Terapia pajarera
«Los pájaros tienen la maravillosa capacidad de cambiarnos el ánimo: nos sacan de nosotros mismos y nos hacen compañía, y lo único que tenemos que hacer es estar un poco más atentos a lo que nos rodea»
Cuando Joe Harkness sufrió una crisis nerviosa en 2013, encontró en la observación de pájaros un inesperado aliado en el camino hacia su recuperación. Harkness, que antes nunca les había prestado atención, sintió de tal forma la mejoría en su estado de ánimo que decidió publicar un libro a raíz de su experiencia, Bird Therapy (Unbound, 2019), con la intención de que pudiera servir de ayuda a otros que estuvieran pasando por un mal momento. Esta historia le habría chiflado a mi abuelo Mauricio, traductor de la primera guía de aves de España –Guía de campo de las aves de España y demás países de Europa, de Roger Peterson, Guy Mountfort y P.A.D. Hollom–, que publicó Omega en 1957. Primero, porque nada le gustaba más que una historia de superación; y, segundo, porque pocas cosas le daban más alegría que los pájaros. Estoy convencida de que nos habría perseguido con el libro de Harkness hasta la saciedad –y habría hecho bien–.
El libro de Harkness me vino a la cabeza ayer cuando mi amiga Inma me contaba muy divertida que su madre tenía un búho real en el jardín, y que estaba como loca con él. Vamos, que sólo le faltaba ponerle un sitio en la mesa o hacerle la cama en el cuarto de invitados. Sus hijos, cuando la han visto con tanta ilusión, le han regalado unos prismáticos entre todos y ya no pierde detalle de sus andanzas. Ahora que ya puede radiarles los movimientos diarios del bicho con total precisión, están empezando a sospechar que van a terminar compartiendo herencia con el búho, pero debo decir que poco me parece –y que me perdone Inma–. Porque es verdad que los pájaros tienen la maravillosa capacidad de cambiarnos el ánimo: nos sacan de nosotros mismos y nos hacen compañía, y lo único que tenemos que hacer es estar un poco más atentos a lo que nos rodea. Prestarles algo de atención.
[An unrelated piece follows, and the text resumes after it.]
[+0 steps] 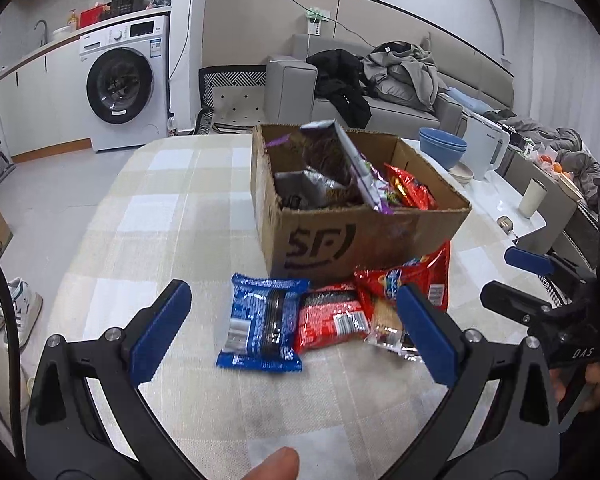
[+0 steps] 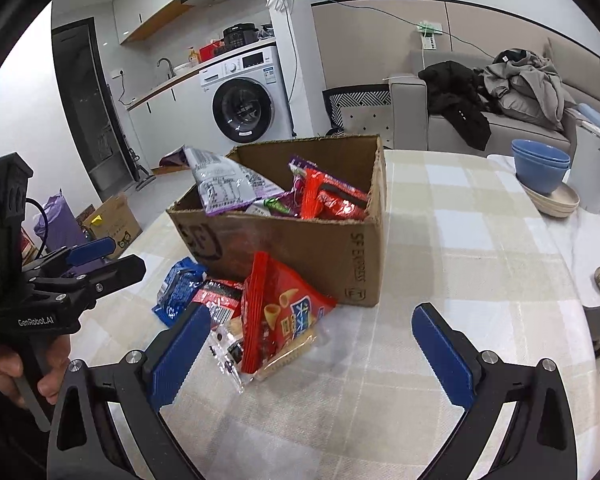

Luego me quedé dándole vueltas a todos los pájaros que sé que han pasado por casas de familiares y amigos. Me acordé de Teodoro, el autillo tan simpático y sociable que tenía una tía abuela mía cuando era chica. Siempre volvía cuando lo soltaban, y se llamaba así porque sus ojos tenían la misma mirada fija y penetrante que la del deán de la catedral. De Pica, la urraca de mi tío, que disfrutaba posándose sobre su hombro y bebiendo Tío Pepe directamente de la copa (siempre con moderación). De la foto que tengo a los 4 o 5 años con mi abuela y un flamenco que se escapó del zoo y aterrizó en su jardín. Del águila calzada que vivió en el piso de recién casados de mis padres en Madrid hasta que se le curó el ala rota, en una jaula enorme que le hizo mi padre en el balcón. De mi amiga Ximena, que se ha colocado un espejo al lado del ordenador para poder mirar sin tener que darse la vuelta a las tres cacatúas ninfa que tiene en una jaula con la puerta abierta justo detrás de su mesa de trabajo. De mi amigo Bosco, que a los 15 años, además de una salamandra viviendo en un cajón de su mesa, crió un cernícalo primilla en su cuarto hasta que le llegó el momento de soltarlo –todo esto sin que se enterase su madre, que viviendo en un piso me parece que tiene cierto mérito–. Del cuervo Fletcher, que jugaba a empujar cochecitos con el pico allí en Norfolk y, cuando se escapaba, no había más que encender un Ducados para hacerlo volver, o de las urracas de Fernando, que vivían en la terraza de su ático y le traían flores de geranios rojas, porque como buenas urracas estaban fascinadas por los colores chillones y brillantes.
Cada uno de estos pájaros es hijo de su padre y de su madre, pero el recuerdo de todos ellos dibuja una sonrisa en la cara de cualquiera de las personas por cuyas vidas han pasado, haciéndolas, así como los que no quieren la cosa, un poquito más alegres. Porque quién necesita un psicólogo cuando tiene de vecino a un búho real.